This is a guest post written by Kevin C. Smith, author of Recombo DNA: The story of DEVO, or how the 60s became the 80s.

“Do you remember Night Flight?”

It’s a seemingly innocuous yet ultimately loaded question for the culturally adventurous of a certain age. For Night Flight was the sort of cultural touchstone that—if one was lucky enough to have experienced it firsthand—one is not likely to forget and can even serve as a sort of secret handshake decades later. Kathleen Hanna of Bikini Kill and Le Tigre has gone so far as to claim, “I learned about punk from this cable show called Night Flight” and Richard Metzger, co-founder of this very blog, described his intentions for Dangerous Minds to the New Yorker as, “a late-night television network for heads, like Adult Swim, but different. Do you remember Night Flight in the early eighties? Something like that.”

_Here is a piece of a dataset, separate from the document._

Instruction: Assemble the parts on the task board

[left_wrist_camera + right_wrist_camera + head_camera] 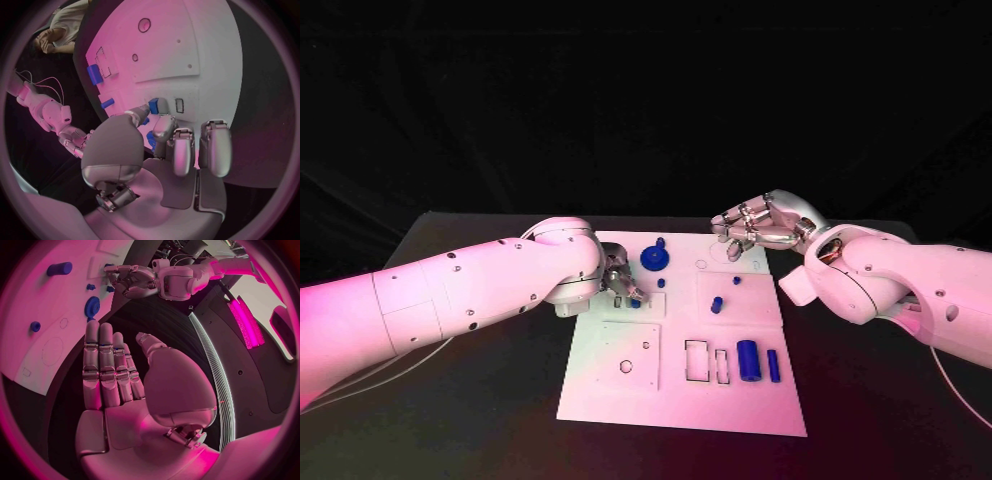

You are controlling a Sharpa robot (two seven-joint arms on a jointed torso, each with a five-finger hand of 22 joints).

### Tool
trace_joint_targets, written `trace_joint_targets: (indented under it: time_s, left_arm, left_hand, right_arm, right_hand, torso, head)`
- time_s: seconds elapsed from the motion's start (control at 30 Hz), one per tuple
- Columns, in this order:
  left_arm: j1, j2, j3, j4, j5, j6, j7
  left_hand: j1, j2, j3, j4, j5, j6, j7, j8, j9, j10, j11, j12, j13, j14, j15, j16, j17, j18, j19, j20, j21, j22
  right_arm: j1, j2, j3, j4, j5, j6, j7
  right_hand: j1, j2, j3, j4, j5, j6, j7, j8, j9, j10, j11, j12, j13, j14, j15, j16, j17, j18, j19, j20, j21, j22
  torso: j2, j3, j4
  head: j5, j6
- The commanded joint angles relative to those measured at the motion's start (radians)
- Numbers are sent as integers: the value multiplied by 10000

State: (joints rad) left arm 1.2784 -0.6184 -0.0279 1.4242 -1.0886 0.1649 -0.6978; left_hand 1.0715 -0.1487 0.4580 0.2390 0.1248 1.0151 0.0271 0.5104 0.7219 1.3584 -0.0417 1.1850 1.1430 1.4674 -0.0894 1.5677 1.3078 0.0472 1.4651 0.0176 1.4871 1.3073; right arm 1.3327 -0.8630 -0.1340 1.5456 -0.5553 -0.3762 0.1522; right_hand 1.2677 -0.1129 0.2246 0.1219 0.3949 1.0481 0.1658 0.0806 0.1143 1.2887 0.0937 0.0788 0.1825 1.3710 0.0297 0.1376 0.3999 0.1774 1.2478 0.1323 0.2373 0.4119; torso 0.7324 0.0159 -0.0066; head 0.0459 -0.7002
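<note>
A: What were the left hand's fingers (164, 131) doing?

B: They were pinched on a small blue part (154, 106), thumb against fingertip; the part sat low over the task board (733, 400), beside a small rectangular slot (179, 105); whether it touched the plate could not be told.

A: And the right hand (764, 222)?

B: Its fingers were straight, close together and held nothing; it hovered at the board's far right corner, over the black bench (473, 400).

A: What else lay on the board?

B: A blue gear (656, 260) near the far edge; two small blue pegs (718, 304) mid-board; a blue cylinder (749, 361) and a thinner blue bar (773, 366) near the front.

A: What could have gone wrong?

B: Probably a tilted part jamming at the slot's edge; the pinch looked shallow, so it might also have slipped and rolled; the hand hid the slot from above.
</note>
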Motion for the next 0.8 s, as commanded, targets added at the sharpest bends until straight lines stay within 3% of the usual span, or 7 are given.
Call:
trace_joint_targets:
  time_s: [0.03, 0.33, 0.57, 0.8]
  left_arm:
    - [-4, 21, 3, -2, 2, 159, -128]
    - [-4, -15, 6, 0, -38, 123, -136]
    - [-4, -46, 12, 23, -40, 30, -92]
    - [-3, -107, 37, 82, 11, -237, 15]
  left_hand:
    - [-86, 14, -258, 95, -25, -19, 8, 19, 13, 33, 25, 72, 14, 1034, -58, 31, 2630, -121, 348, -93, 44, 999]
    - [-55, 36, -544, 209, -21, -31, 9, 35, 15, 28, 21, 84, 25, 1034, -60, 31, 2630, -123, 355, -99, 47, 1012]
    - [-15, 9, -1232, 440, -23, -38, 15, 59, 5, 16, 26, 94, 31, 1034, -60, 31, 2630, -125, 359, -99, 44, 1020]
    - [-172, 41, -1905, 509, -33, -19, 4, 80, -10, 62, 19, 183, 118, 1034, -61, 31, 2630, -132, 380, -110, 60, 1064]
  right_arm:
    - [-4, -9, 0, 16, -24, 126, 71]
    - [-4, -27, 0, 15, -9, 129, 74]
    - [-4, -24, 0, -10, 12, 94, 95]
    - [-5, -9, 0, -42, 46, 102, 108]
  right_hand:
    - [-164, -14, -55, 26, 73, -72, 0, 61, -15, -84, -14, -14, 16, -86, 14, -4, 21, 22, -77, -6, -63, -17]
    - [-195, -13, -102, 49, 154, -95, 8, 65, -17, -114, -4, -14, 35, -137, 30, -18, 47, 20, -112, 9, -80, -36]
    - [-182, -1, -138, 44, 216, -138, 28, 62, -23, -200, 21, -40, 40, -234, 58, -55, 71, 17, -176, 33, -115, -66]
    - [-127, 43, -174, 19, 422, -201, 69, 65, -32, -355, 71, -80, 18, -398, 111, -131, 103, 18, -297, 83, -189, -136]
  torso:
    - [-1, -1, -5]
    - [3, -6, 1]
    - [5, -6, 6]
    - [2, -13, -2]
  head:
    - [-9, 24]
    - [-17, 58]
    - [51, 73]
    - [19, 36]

A lot has been made of MTV’s launch on August 1, 1981, but Night Flight—appearing on the fledgling USA Network—beat them to the punch by nearly two months premiering on June 5 of the same year. Though Night Flight played its fair share of videos and music films, its scope was much broader encompassing all manner of cult films and shorts extending back over several decades. However wide-ranging its programming, though, it was always informed by a subversive, outsider sensibility. The show had no host, just a disembodied female voice accompanied by (at the time) cutting edge computer animation of the Night Flight logo (unsettlingly similar to the 80s cheese rock band Night Ranger’s own logo) flying over darkened landscapes.
 

 
The show ran every Friday and Saturday from 11PM to 7AM but actually only contained four hours of programming simply repeating the previous four hours again at 3AM. This inevitably led to hordes of teenagers making the ill-advised decision to stay awake for at least four additional hours to catch anything they missed the first time around (especially if they had the VCR cued up with a blank tape). Imagine that kind of dedication in today’s on-demand generation. Just what you would see when you tuned in was anyone’s guess. It could be a contemporary rock documentary such as the Clash’s semi autobiographical Rude Boy; Urgh! A Music War featuring performances from the Cramps, DEVO, X, Pere Ubu, and Gary Numan amongst a host of other; or Another State of Mind documenting Social Distortion and Youth Brigade’s ill-fated cross-country tour (an education in punk rock indeed). Or it could be 1938’s The Terror of Tiny Town, the world’s only musical Western with an all midget cast; cheesy Japanese tokusatsu TV show Dynaman (dubbed with completely different parody dialogue); Reefer Madness; Proctor and Bergman’s J-Men Forever! or classic 1919 German Expressionist film The Cabinet of Dr. Caligari. There were plenty of brand new music videos (like The Residents’ “Three-Minute Movies”) as well including a segment dedicated to Britain’s Some Bizarre Records (Coil, Foetus, Einstürzende Neubauten, etc.) or the popular “Take Off” segments (how about “Take Off to Sex” featuring Duran Duran’s uncensored “Girls on Film” video?), or live in studio performances courtesy of Peter Ivers’ (originally cable access) New Wave Theatre from the likes of Fear, Circle Jerks, or Suburban Lawns.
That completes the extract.